▸ **Exercise aim**
Return only the lines from the top of the material through the line marked by "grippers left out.", unaltered.

▸ **Material provided**

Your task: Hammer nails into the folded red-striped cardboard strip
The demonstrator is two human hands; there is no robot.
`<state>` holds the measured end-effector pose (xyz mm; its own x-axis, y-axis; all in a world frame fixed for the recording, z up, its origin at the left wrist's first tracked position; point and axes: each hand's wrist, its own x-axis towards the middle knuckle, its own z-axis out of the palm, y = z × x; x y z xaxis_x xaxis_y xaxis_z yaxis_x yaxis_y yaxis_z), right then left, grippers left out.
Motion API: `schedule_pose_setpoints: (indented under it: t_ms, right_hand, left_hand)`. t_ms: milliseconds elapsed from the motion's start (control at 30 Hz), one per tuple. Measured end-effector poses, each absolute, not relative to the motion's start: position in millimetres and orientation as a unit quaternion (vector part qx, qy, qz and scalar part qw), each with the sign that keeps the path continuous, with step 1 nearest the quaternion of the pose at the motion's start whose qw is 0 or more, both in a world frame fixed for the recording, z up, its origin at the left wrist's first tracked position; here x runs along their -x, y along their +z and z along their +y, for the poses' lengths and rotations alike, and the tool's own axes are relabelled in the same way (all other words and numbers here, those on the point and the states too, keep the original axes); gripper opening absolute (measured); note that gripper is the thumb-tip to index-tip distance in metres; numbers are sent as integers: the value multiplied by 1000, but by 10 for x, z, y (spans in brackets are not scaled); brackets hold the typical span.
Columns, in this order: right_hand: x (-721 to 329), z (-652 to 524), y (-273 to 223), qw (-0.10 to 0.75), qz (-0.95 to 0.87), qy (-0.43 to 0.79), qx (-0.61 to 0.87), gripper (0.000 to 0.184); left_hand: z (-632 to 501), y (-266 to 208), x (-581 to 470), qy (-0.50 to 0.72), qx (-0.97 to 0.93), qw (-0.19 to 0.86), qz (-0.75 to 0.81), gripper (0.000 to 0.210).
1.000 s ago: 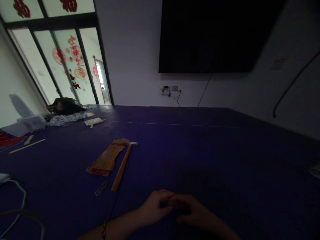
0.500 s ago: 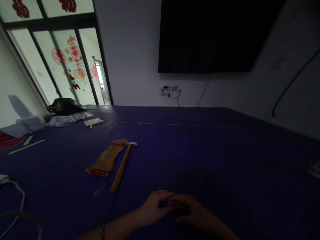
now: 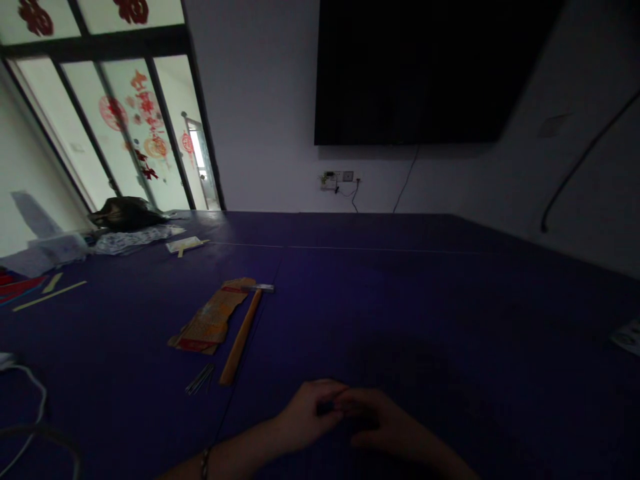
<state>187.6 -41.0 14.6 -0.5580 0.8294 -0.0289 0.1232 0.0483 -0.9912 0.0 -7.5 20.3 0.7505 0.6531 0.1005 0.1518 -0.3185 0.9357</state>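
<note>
My left hand [image 3: 309, 412] rests low in the middle of the view, a bracelet [image 3: 205, 461] around its wrist. Its fingers are loosely curved, with a gap between them and the thumb. Against its fingertips lie those of my right hand [image 3: 387, 423], which is also loosely curved with the thumb apart. I see nothing held in either one. Left of my hands is a hammer [image 3: 243, 337] with a wooden handle, its metal head pointing away from me. Several thin metal nails [image 3: 200, 379] lie near the handle's end. A torn piece of cardboard [image 3: 210, 321] sits beside the hammer.
The purple tabletop [image 3: 400, 293] reaches to the wall. A white cable [image 3: 40, 393] curls at the left edge. Farther back stand a clear plastic box [image 3: 55, 250], a dark bag [image 3: 127, 213] and a small white packet [image 3: 185, 244]. A large screen [image 3: 420, 73] hangs above.
The view has shifted very slightly, so the table things sit a little farther left. My hands keep the same pose, and nothing on the table has been moved.
</note>
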Motion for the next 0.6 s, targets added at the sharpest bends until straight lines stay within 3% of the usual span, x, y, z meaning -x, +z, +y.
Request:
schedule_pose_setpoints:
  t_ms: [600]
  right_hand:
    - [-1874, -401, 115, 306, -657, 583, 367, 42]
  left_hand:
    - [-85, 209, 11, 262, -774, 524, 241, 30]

▸ **Response to the exercise**
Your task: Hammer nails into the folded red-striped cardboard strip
The demonstrator is two human hands; there is no robot.
`<state>` holds the measured end-effector pose (xyz mm; its own x-axis, y-axis; all in a world frame fixed for the recording, z up, its origin at the left wrist's first tracked position; point and axes: each hand's wrist, its own x-axis towards the middle knuckle, its own z-axis out of the palm, y = z × x; x y z xaxis_x xaxis_y xaxis_z yaxis_x yaxis_y yaxis_z), right then left, grippers left out.

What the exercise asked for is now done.